» **Task**
Leave out the pictures and give back all the entries exactly as written.

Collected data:

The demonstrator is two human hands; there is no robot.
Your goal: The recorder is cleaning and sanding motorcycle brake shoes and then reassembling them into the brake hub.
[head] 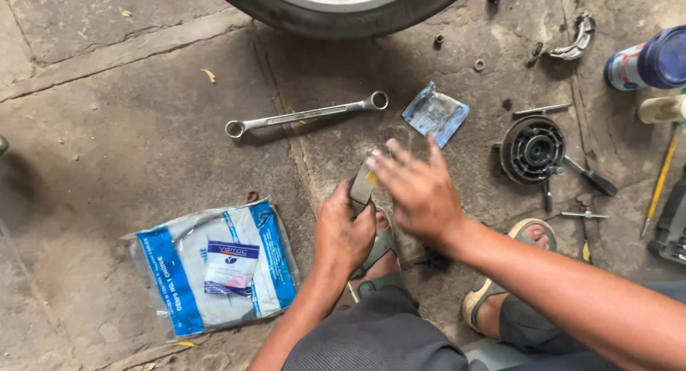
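Observation:
My left hand (pixel 344 231) grips a curved grey metal brake shoe (pixel 362 186) upright above the stone floor. Over its top end, my right hand (pixel 418 187) is spread flat and blurred by motion, fingers apart and pointing up-left; whether it touches the shoe is unclear. Both hands sit just in front of my sandalled feet (pixel 500 285). Beyond the fingers lies a small blue-grey plastic packet (pixel 435 113). A double ring spanner (pixel 306 115) lies further left on the floor.
A tyre (pixel 336 13) fills the top edge. A round brake plate (pixel 532 149) with small tools lies right, another brake shoe (pixel 575 42) top right, a spray can (pixel 647 60) beyond. A blue and white plastic bag (pixel 214 267) lies at lower left. A screwdriver (pixel 659 185) lies far right.

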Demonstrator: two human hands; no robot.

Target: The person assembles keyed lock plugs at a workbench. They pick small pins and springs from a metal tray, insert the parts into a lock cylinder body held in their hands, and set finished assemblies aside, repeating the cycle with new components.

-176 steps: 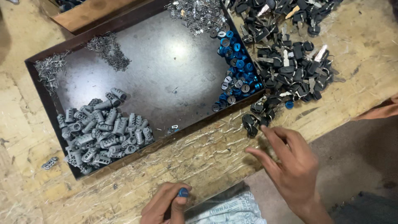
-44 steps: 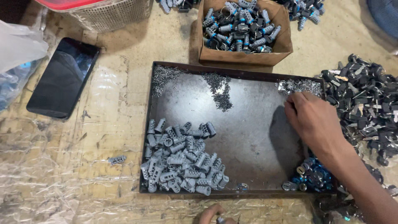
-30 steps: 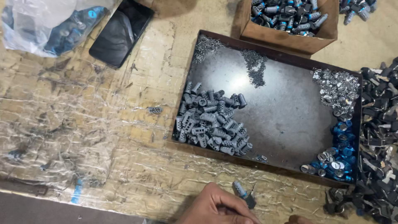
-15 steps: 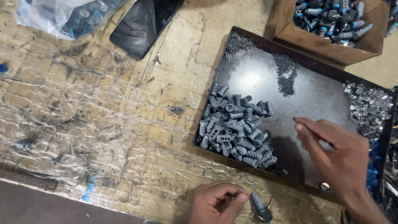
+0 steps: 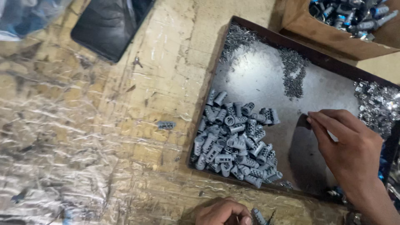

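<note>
My left hand [image 5: 223, 211] is at the bottom edge, fingers closed on a small grey ribbed piece [image 5: 258, 216] with a thin metal pin beside it. My right hand [image 5: 348, 152] hovers over the dark metal tray [image 5: 266, 79], fingers pinched together near the tray's middle; whether something tiny is between the fingertips is not visible. A heap of grey ribbed plastic sleeves [image 5: 237, 139] lies in the tray's near left corner, just left of my right hand. Small piles of fine metal springs [image 5: 293, 73] and shiny metal clips [image 5: 375, 102] sit further back and right.
A cardboard box [image 5: 333, 37] of assembled grey and blue parts stands beyond the tray. A black phone [image 5: 110, 23] lies at the top left on the worn wooden table covered with clear tape. One loose grey sleeve [image 5: 166, 125] lies left of the tray.
The view has swung left and closer. My right hand went from the clips to the tray's middle. My left hand stays low with the small grey piece.
</note>
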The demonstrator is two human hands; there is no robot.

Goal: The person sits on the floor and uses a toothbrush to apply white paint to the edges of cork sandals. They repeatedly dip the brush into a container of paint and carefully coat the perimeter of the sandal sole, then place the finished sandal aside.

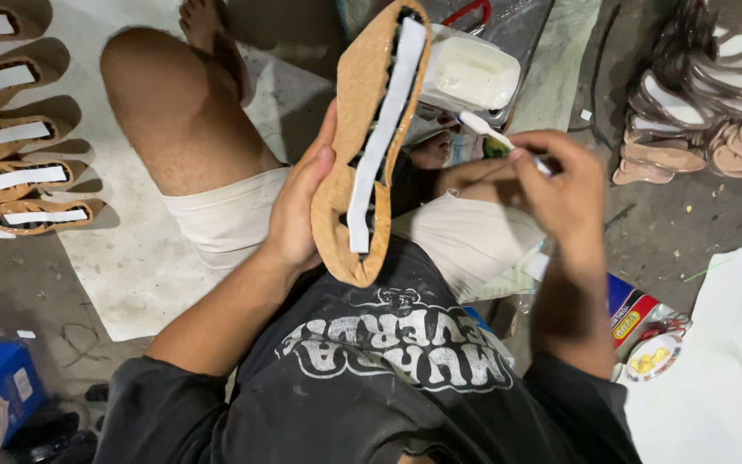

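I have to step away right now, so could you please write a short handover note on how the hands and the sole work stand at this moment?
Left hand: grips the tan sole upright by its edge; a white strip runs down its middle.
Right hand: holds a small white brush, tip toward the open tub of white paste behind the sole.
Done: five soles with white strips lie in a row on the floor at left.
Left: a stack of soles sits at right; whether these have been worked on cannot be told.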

» **Solution**
The demonstrator is two human hands; there is no robot.
Your goal: The recorder is cleaning and sanding motorcycle brake shoes and then reassembling them into the brake hub.
[head] 
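Observation:
My left hand (pixel 344 231) grips a curved grey metal brake shoe (pixel 362 186) upright above the stone floor. Over its top end, my right hand (pixel 418 187) is spread flat and blurred by motion, fingers apart and pointing up-left; whether it touches the shoe is unclear. Both hands sit just in front of my sandalled feet (pixel 500 285). Beyond the fingers lies a small blue-grey plastic packet (pixel 435 113). A double ring spanner (pixel 306 115) lies further left on the floor.
A tyre (pixel 336 13) fills the top edge. A round brake plate (pixel 532 149) with small tools lies right, another brake shoe (pixel 575 42) top right, a spray can (pixel 647 60) beyond. A blue and white plastic bag (pixel 214 267) lies at lower left. A screwdriver (pixel 659 185) lies far right.
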
Demonstrator: two human hands; no robot.

Target: The person assembles keyed lock plugs at a workbench. They pick small pins and springs from a metal tray, insert the parts into a lock cylinder body held in their hands, and set finished assemblies aside, repeating the cycle with new components.

-176 steps: 
-44 steps: 
-30 steps: 
-15 steps: 
+0 steps: 

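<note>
My left hand [image 5: 223, 211] is at the bottom edge, fingers closed on a small grey ribbed piece [image 5: 258, 216] with a thin metal pin beside it. My right hand [image 5: 348, 152] hovers over the dark metal tray [image 5: 266, 79], fingers pinched together near the tray's middle; whether something tiny is between the fingertips is not visible. A heap of grey ribbed plastic sleeves [image 5: 237, 139] lies in the tray's near left corner, just left of my right hand. Small piles of fine metal springs [image 5: 293, 73] and shiny metal clips [image 5: 375, 102] sit further back and right.
A cardboard box [image 5: 333, 37] of assembled grey and blue parts stands beyond the tray. A black phone [image 5: 110, 23] lies at the top left on the worn wooden table covered with clear tape. One loose grey sleeve [image 5: 166, 125] lies left of the tray.
The view has swung left and closer. My right hand went from the clips to the tray's middle. My left hand stays low with the small grey piece.
</note>
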The demonstrator is two human hands; there is no robot.

Goal: The person sits on the floor and uses a toothbrush to apply white paint to the edges of cork sandals. They repeatedly dip the brush into a container of paint and carefully coat the perimeter of the sandal sole, then place the finished sandal aside.


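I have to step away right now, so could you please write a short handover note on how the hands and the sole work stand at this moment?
Left hand: grips the tan sole upright by its edge; a white strip runs down its middle.
Right hand: holds a small white brush, tip toward the open tub of white paste behind the sole.
Done: five soles with white strips lie in a row on the floor at left.
Left: a stack of soles sits at right; whether these have been worked on cannot be told.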

That is the entire output.